As many of you probably know, Bing is officially gone as of July 31st. (A moment of silence, please.) I know a lot of eBay buyers will miss the 8% cash back they receive. In fact, with the deadline looming not too far ahead, I’ve started wondering whether I’m making a big mistake by letting it pass without stocking up on gift cards.
Of course, Mr. Rebates will still net you 3% cash back on your eBay purchases. That won’t be ending, plus you get it on regular auctions, not just the “Buy It Now” type.
Still, as much as I love Mr. Rebates, 3% just doesn’t sound as impressive as 8%. Sad but true. And so, as the door to this opportunity closes, I find myself wondering if I should take advantage before it’s too late.
The real question, though, is how the GCs will get spent.
It’s easy to start thinking of a gift card as free money — especially if you don’t pay full price.

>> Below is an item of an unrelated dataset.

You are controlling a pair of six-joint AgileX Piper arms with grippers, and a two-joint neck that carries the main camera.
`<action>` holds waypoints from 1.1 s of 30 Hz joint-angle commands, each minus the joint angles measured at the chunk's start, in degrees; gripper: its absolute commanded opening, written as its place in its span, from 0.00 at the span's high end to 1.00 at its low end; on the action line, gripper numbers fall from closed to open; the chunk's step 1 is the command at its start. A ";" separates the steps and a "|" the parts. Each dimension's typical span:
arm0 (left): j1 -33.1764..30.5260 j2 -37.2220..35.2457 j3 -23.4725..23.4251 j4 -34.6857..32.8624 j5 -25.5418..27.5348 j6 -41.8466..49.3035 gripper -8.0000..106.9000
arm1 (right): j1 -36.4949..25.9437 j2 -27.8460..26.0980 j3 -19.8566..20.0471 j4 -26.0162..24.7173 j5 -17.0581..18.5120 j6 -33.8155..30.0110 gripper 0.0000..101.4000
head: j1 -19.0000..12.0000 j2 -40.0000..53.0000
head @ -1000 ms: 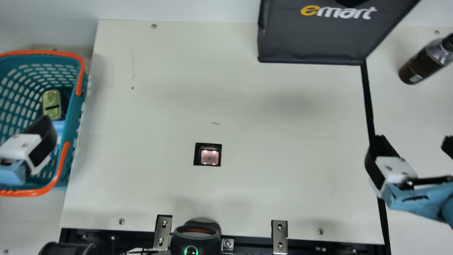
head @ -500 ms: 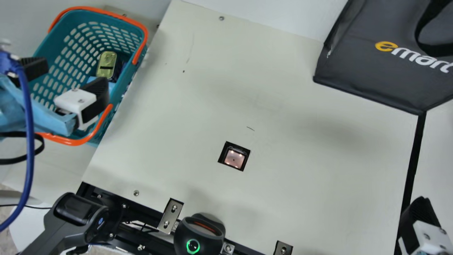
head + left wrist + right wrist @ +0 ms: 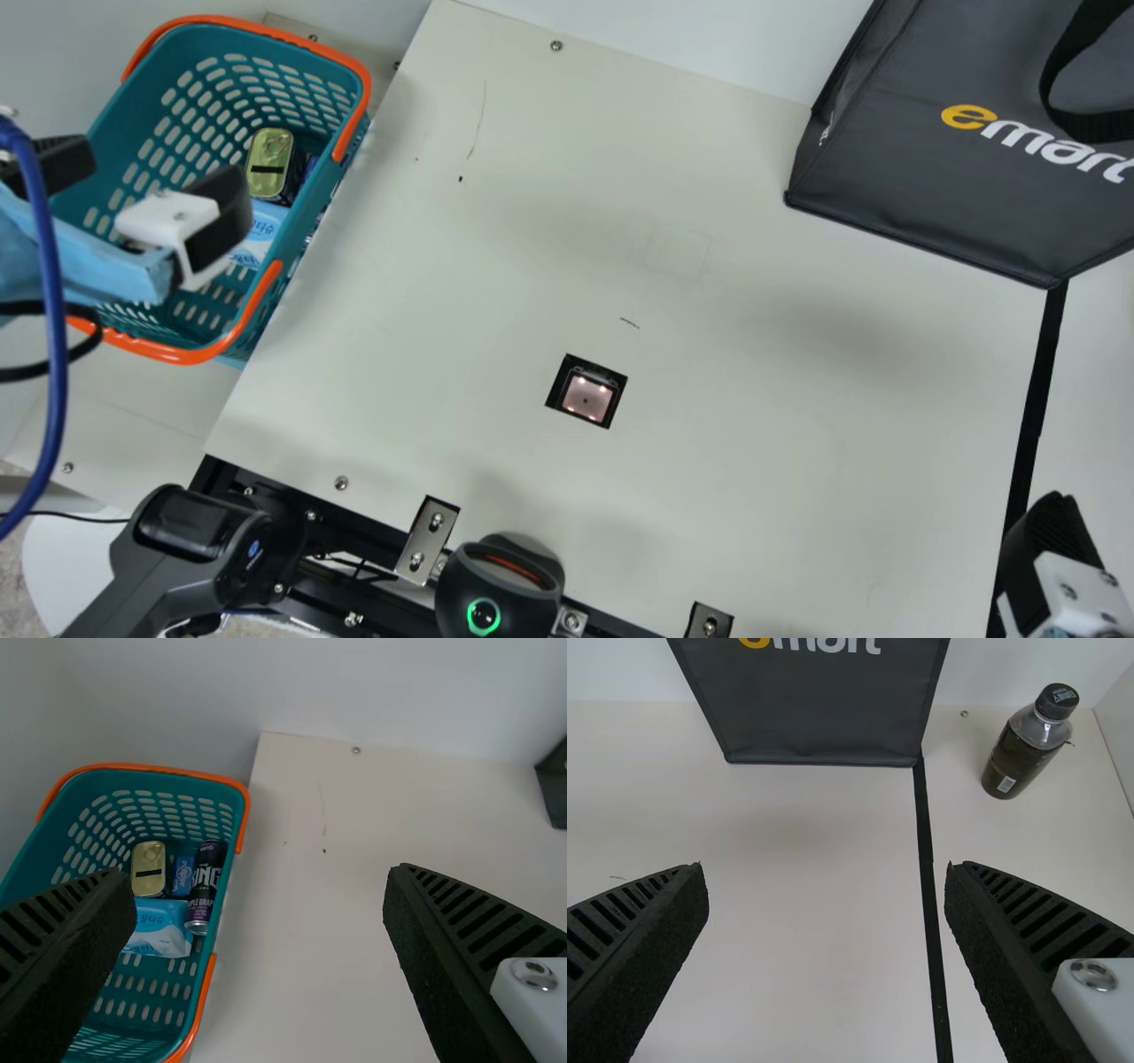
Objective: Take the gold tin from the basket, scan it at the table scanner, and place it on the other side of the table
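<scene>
The gold tin [image 3: 269,163] lies in the basket [image 3: 350,66], beside the desk's left edge — a small blue box [image 3: 182,875] and a dark can [image 3: 205,884] sit between it and the basket's right edge. The left tool [image 3: 151,182], released and holding nothing, hangs above the basket. The right tool [image 3: 1056,532], also parted and unladen, is by the desk's near right corner. The scanner [image 3: 586,397] is set into the desk — closer to the near edge than the far one.
</scene>
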 commanded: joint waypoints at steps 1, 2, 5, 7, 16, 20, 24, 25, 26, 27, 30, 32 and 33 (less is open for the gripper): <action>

That can easily lead to indulging in items because your card has a balance.
I know that if we got any restaurant gift cards, we’d use them up in no time. It’s just too tempting to know that there’s a “free” meal out there.
I looked at a few stores that carry Tim’s Philosophy products. Saving on that is always welcome. But there are two problems there:
- It’s just too easy to work other items onto the gift card. At Macy’s, it could be clothes or jewelry. At Sephora, it would probably be some new shade of makeup. (I’m a sucker, and I freely admit it.)
- Gift cards encourage brand loyalty to a non-frugal extreme.
To clarify that last point a bit, I just want to say that financial psychology, as ever, is quite different from financial logic.
Logically, if I see a good chance to stock up on Philosophy somewhere, it shouldn’t matter if I already have a gift card for Sephora. Whether or not money has already been spent, it’s still up to us to make sure those funds are used wisely. So, I should buy the products where there’s a sale, and wait for a similarly good deal at Sephora. Then I can get the most bang for my buck.
But, instead, I think about how much money I’ve already spent to get a good deal on Philosophy products. So why would I want to spend even more? Especially since I didn’t pay retail price for the gift card to begin with?
I should add that this is a bigger deal than you might think, depending on your state’s sales tax rates. Here, they just got raised to 9.3% — so shopping at online stores essentially saves 10% immediately.
It’s probably clear to you, I’ve more or less abandoned the whole gift card idea. At least, I don’t want to let the time crunch pressure me into spending to save. And time-related pressure is what eBay excels at, after all.
I wonder how many people buying these cards on eBay are saving money. If the freedom of the gift card means you get two or three things you otherwise wouldn’t have, you will quickly negate the savings. In fact, it may mean you spend more than you would have otherwise.
Isn’t it kind of interesting how quickly a “savings” opportunity can turn into unnecessary consumerism?